Given data –
────
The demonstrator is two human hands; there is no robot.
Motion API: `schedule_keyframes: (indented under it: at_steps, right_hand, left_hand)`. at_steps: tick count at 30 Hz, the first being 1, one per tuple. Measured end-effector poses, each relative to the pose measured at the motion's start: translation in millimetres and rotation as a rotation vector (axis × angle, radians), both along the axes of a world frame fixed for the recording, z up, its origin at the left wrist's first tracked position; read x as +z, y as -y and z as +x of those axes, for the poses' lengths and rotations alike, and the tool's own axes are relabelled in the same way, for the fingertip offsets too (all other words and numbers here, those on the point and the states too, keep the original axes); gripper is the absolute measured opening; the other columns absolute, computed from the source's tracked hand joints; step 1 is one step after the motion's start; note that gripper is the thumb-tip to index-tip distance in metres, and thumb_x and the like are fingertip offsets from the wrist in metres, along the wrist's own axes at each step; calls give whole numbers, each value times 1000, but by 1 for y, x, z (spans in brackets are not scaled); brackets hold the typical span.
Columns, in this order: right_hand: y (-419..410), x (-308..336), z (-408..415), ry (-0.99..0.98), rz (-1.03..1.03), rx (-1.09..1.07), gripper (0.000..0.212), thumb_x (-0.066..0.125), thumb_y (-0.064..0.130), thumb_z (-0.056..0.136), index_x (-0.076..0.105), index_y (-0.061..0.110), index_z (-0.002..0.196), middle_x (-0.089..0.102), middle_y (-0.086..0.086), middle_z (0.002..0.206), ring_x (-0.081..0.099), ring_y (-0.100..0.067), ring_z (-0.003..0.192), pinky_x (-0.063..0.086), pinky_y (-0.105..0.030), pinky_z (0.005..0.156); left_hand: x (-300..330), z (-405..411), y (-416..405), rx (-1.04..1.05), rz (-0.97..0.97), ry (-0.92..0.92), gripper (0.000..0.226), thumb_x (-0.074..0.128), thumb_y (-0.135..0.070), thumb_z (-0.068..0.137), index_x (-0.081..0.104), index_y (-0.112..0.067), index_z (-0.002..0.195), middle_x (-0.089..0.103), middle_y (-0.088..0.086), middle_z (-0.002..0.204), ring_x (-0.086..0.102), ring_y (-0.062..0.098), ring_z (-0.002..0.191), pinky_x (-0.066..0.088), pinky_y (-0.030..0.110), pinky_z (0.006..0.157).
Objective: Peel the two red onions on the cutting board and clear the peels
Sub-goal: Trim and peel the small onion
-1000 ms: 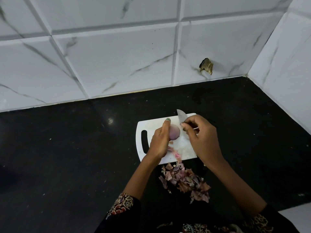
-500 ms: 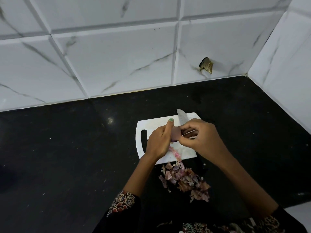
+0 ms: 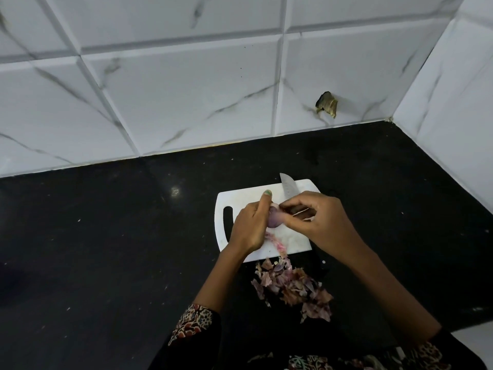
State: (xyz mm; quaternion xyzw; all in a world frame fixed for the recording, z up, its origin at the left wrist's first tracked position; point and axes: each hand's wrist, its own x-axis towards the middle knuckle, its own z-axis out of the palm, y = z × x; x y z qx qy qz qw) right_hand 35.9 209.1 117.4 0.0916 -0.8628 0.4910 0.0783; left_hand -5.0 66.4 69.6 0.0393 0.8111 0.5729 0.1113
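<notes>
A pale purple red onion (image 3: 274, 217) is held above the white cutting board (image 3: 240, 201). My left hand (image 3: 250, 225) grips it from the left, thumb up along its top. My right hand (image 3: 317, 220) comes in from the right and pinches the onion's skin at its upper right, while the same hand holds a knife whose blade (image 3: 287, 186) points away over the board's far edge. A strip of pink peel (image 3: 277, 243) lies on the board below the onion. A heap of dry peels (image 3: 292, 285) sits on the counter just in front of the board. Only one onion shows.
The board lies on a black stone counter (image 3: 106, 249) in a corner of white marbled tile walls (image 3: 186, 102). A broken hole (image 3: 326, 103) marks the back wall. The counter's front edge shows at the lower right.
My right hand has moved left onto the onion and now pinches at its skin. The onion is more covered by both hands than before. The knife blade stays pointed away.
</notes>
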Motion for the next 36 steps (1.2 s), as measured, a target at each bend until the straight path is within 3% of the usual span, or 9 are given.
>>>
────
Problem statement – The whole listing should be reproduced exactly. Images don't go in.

Response to the task –
The demonstrator is two human hands; there is no robot.
Motion API: `schedule_keyframes: (indented under it: at_steps, right_hand, left_hand)`. at_steps: tick count at 30 Hz, the first being 1, one per tuple. Measured end-effector poses, each relative to the pose measured at the motion's start: translation in millimetres and rotation as a rotation vector (axis × angle, radians), both along the axes of a world frame fixed for the recording, z up, its origin at the left wrist's first tracked position; read x as +z, y as -y and z as +x of those axes, for the poses' lengths and rotations alike, and the tool's own axes are relabelled in the same way, for the fingertip offsets too (all other words and numbers here, those on the point and the states too, keep the original axes); gripper is the absolute measured opening; the other columns absolute, computed from the source's tracked hand joints; step 1 is one step after the motion's start; note that gripper is the thumb-tip to index-tip distance in metres, and thumb_x and the like are fingertip offsets from the wrist in metres, along the wrist's own axes at each step; calls give whole numbers, each value times 1000, but by 1 for y, x, z (spans in brackets are not scaled); brackets hold the typical span.
Columns, in this order: right_hand: y (-419..410), x (-308..336), z (-408..415), ry (-0.99..0.98), rz (-1.03..1.03), rx (-1.09..1.07), gripper (0.000..0.212), thumb_x (-0.066..0.125), thumb_y (-0.064..0.130), thumb_z (-0.056..0.136), index_x (-0.076..0.105), index_y (-0.061..0.110), index_z (-0.002..0.196), middle_x (-0.089..0.102), middle_y (-0.086..0.086), middle_z (0.002..0.206), ring_x (-0.081..0.099), ring_y (-0.100..0.067), ring_z (-0.003..0.192), pinky_x (-0.063..0.086), pinky_y (-0.105..0.030), pinky_z (0.005..0.156); left_hand: x (-300..330), z (-405..411), y (-416..405), rx (-1.04..1.05), rz (-0.97..0.97), ry (-0.92..0.92), gripper (0.000..0.226), thumb_x (-0.074..0.128), thumb_y (-0.135..0.070), thumb_z (-0.068..0.137), index_x (-0.081..0.104), index_y (-0.112..0.067), index_z (-0.002..0.195), middle_x (-0.089..0.103), middle_y (-0.088..0.086), middle_z (-0.002..0.204), ring_x (-0.086..0.102), ring_y (-0.062..0.098), ring_z (-0.002..0.191), pinky_x (-0.066..0.088), pinky_y (-0.030..0.110), pinky_z (0.006..0.157).
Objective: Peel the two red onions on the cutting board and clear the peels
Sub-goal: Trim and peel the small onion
-1000 ms: 
-500 ms: 
+0 ms: 
State: (xyz mm; quaternion xyzw; all in a world frame fixed for the recording, z up, its origin at the left wrist's first tracked position; point and axes: each hand's wrist, its own x-axis towards the middle knuckle, its own z-axis out of the palm, y = z × x; x y z qx qy qz qw) right_hand 35.9 209.1 117.4 0.0916 -0.8628 0.4910 0.0783; left_hand -5.0 66.4 69.6 0.0393 0.8111 0.5729 0.1113
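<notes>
A pale purple red onion (image 3: 274, 217) is held above the white cutting board (image 3: 240, 201). My left hand (image 3: 250, 225) grips it from the left, thumb up along its top. My right hand (image 3: 317, 220) comes in from the right and pinches the onion's skin at its upper right, while the same hand holds a knife whose blade (image 3: 287, 186) points away over the board's far edge. A strip of pink peel (image 3: 277, 243) lies on the board below the onion. A heap of dry peels (image 3: 292, 285) sits on the counter just in front of the board. Only one onion shows.
The board lies on a black stone counter (image 3: 106, 249) in a corner of white marbled tile walls (image 3: 186, 102). A broken hole (image 3: 326, 103) marks the back wall. The counter's front edge shows at the lower right.
My right hand has moved left onto the onion and now pinches at its skin. The onion is more covered by both hands than before. The knife blade stays pointed away.
</notes>
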Motion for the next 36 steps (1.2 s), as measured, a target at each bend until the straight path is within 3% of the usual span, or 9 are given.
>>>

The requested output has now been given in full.